Появился, значит, Вова-Мост — под таким прозвищем знало зубного техника Знаменское предместье. Техник любил в застолье или в пивной у Курбатовских бань спрашивать соседей: «Зубной гимн знаете? Эх, люди, дерево-мочало. А ведь какая профессия! Без нее ни съесть, ни спеть. Никакого уважения. Просвещу». Тенорком затягивал, щуря наглые рыже-голубые глаза: «Мосты, мосты, зачем вам надо с любимой разлучать меня?» — и, широко разевая рот, стучал ногтем по своим золотым мостам: «Вот где все разлуки-то!» Или приставал к кому-нибудь в той же пивной: «Покажи прикус, ну, покажи. Специалист просит. Так, хорошо. Прикус нормальный, закусывать можешь», — и опять ржал, громко и пусто. Дурака валял, ерунду всякую городил, а парень, видно, был хваткий: и машину купил, и каждый год в теплых краях отдыхал.
— Здорово, пролетарий! — Вова-Мост отошел от Петькиной загородки, протянул веснушчатую рыжую руку. — А я тут с наследником твоим гугукаю. Веришь, нисколько не разучился. Может, усыновишь, а, Федя? Покажи прикус.
— Что скажешь? — Федор не любил техника и, разуваясь, сел к нему спиной.
— Федя, ты же с работы, не с похмелья. Почему такой кислый? Ты отдыхай, отдыхай, а я сделаю твой отдых разумным.
— Ты уйдешь, а я прилягу. Вот и отдохну.
— Не буду тебя стыдить и делать вид, что у меня бездна времени. Кое-что заимел, Федя, или мне наврали?
— Кое-что. — Федор почувствовал, как вмиг разрослось, заполнило грудь теплой, приятной ленцой какое-то важное, покойное довольство — он не знал этого чувства раньше, и удивился ему, но быстро догадался, что принесло его это Вовино «кое-что», — такое серьезное, уважительное, подразумевающее и его, Федорову, значительность.
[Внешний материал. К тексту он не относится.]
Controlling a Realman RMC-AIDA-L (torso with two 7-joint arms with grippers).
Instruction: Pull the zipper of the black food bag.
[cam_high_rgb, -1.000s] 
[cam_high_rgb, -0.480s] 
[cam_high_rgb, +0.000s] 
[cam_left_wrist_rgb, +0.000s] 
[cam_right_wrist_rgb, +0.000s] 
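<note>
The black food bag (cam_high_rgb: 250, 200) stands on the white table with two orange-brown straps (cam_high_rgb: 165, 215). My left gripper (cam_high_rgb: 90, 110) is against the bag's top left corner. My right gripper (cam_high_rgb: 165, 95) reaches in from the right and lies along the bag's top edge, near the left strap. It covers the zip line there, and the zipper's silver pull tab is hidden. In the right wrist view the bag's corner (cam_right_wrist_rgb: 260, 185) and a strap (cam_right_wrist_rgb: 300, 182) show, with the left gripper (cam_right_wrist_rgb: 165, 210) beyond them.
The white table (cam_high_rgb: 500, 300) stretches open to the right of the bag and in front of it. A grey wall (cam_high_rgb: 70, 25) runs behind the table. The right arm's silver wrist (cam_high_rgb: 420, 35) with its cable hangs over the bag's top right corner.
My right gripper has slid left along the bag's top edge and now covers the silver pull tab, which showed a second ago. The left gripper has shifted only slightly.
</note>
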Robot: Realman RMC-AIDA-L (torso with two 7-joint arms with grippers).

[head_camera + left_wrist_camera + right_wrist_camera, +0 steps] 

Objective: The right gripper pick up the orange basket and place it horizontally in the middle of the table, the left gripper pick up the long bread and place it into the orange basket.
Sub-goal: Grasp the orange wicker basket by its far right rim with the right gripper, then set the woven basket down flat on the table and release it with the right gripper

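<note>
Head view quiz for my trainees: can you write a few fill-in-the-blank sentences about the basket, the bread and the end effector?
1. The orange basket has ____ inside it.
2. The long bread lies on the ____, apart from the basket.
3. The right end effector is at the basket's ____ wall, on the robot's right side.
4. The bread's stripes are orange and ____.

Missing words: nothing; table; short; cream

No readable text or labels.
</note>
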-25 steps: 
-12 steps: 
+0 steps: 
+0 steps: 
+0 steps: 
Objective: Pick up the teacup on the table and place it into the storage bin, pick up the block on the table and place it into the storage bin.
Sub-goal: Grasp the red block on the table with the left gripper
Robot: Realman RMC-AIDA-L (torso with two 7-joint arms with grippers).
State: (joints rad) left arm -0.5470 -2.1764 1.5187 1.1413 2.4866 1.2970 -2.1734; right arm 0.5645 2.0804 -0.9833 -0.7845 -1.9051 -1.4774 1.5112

— Если возникло желание, Федя, покажи и разумно поделись.
— Новостями я могу с тобой поделиться.
— Ну, Федя, не придавай значения словам. Я их часто путаю. Разумно уступи.
— Тогда посиди малость. Еще погугукай с Петькой.
Федор пошел будто бы в уборную, боясь Вовиного любопытства и наглого глаза, проверил через щель в досках, что тот не подсматривает в окно, и юркнул в сарайчик. Хотел отнять у длинной и толстой цепи несколько звеньев, но в спешке не мог найти стык, и отхватил эти звенья зубилом.
Вова-Мост, прикинув на ладони пыльно-желтые, легонько позвякивающие витые «восьмерки», полез в карман, достал две коробочки: с гирьками и с маленькими, вроде бы игрушечными, весами. Пока он молча и нахмурив рыжие брови взвешивал, Федор спросил:
— Кольцо можешь сделать? Вот на этот палец. Широкое, толстое, в общем, такое видное?
— Хоть на ногу, Федя. Если возникло желание. — Вова убрал весы, гирьки. — Здесь, Федя, потянуло на триста рублей. В домашних условиях обычно работаешь со скидкой, но за твой материал я готов выплатить от рубля до рубля. Готов ли ты, Федя?
Федор, сглотнув горячую, колкую слюну, кивнул.
Вова-Мост отсчитал деньги и ушел.
Федор закурил, сел на пол, привалился спиной к Петькиной загородке. Петька сразу же ухватил в кулачки отцовы волосы, потные и жесткие.